III Suggested one-liners for various situations:
i) (Ice Climbers' final smash) "Ice to see you!"
ii) (Diddy Kong's "jump on your face and hit you" move) "I specialise in YOUR FACE!"
iii) (Meowth emerges from a Pokeball) "It's pay day, bitch!"
iv) (Jigglypuff falls asleep right next to an opponent) "NO Jigglypuff you stupid fucking twat."
IV King Dedede's glassy blank-eyed stare is the stuff of nightmares.
V So is Jigglypuff's final smash.
VI Whenever one of the crappy new Pokemon appears (ie more or less anything post-Mudkip) it must be immediately insulted for its inept design. ("It's just a cat with bits of plastic stuck on it!")

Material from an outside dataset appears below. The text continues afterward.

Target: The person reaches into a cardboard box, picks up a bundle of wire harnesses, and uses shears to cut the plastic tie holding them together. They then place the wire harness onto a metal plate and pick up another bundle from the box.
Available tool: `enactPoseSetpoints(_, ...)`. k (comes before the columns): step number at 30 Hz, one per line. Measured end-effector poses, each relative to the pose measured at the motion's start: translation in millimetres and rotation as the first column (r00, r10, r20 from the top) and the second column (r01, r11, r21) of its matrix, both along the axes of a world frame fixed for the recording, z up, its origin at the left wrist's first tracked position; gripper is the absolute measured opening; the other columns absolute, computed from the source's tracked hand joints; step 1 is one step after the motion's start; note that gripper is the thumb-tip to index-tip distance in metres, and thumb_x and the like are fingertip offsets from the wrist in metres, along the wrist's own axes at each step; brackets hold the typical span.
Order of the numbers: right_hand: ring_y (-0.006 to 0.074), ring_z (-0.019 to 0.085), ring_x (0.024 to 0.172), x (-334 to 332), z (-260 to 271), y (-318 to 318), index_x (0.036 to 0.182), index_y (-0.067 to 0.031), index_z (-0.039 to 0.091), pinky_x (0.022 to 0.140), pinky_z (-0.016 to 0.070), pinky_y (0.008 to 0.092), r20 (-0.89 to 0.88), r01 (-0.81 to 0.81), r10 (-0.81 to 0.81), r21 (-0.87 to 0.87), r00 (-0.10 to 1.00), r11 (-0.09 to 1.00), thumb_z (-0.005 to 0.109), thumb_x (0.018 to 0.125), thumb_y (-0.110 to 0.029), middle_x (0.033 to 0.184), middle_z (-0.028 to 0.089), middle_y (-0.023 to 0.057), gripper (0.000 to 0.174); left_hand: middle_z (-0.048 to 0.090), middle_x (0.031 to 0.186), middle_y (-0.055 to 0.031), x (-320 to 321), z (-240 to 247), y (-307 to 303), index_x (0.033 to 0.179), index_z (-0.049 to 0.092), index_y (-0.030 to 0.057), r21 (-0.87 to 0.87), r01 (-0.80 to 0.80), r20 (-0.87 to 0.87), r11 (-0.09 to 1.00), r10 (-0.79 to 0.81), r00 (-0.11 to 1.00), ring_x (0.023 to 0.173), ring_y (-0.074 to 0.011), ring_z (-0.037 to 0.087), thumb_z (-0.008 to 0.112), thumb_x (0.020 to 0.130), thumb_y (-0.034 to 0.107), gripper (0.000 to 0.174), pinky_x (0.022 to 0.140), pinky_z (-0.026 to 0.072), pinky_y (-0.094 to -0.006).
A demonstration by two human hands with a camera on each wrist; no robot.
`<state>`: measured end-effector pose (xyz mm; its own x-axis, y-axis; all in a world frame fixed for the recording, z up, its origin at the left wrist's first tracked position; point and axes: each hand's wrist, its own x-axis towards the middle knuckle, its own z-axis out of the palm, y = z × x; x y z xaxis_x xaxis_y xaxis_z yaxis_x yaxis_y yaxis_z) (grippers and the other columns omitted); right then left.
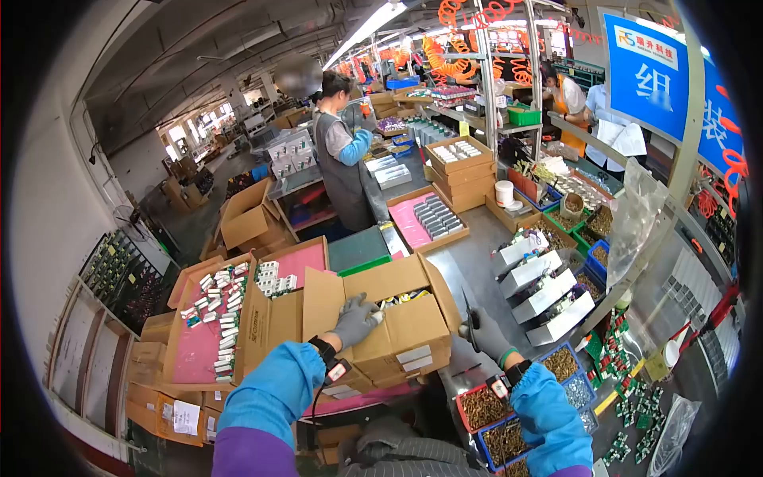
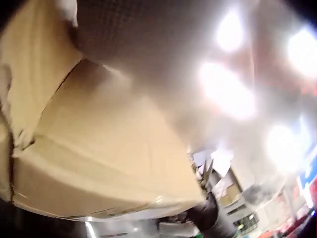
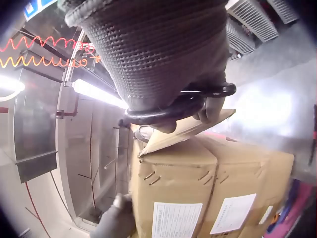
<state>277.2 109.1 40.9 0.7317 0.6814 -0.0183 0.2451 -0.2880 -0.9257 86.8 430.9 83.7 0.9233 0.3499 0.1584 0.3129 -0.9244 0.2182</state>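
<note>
My left hand (image 1: 355, 321), in a grey glove, rests on a flap of a cardboard box (image 1: 409, 334). The box's top is partly open, with yellow and white items (image 1: 403, 299) showing inside. In my gloved right hand (image 1: 489, 337) I grip black-handled scissors (image 1: 474, 319) just right of the box. Their blades point upward and away from me in the head view. The right wrist view shows the handle loops (image 3: 166, 113) around my fingers, close over a raised box flap (image 3: 185, 131). White labels (image 3: 177, 219) are stuck on the box side.
Left of the box, a pink-lined tray (image 1: 191, 350) holds white parts. White housings (image 1: 548, 294) stand in a row at the right. Bins of brass pieces (image 1: 483, 408) sit near my right forearm, with green circuit boards (image 1: 644, 421) beyond. Another person (image 1: 342, 159) works further along the bench.
</note>
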Motion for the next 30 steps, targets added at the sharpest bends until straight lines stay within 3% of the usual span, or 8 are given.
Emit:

VII The co-op event match where you have to kill 50 Yoshis in one circuit of Rainbow Ride will eat your soul.
VIII Sonic is the worst character to play against, but by no means the best character to play as. No one knows why or how.
IX Whenever someone eats a poison mushroom you have to pretend you knew it was poisoned, even though independent studies have shown that it is impossible to tell the difference.
X Kirby's final smash is the cutest thing this side of Jigglypuff.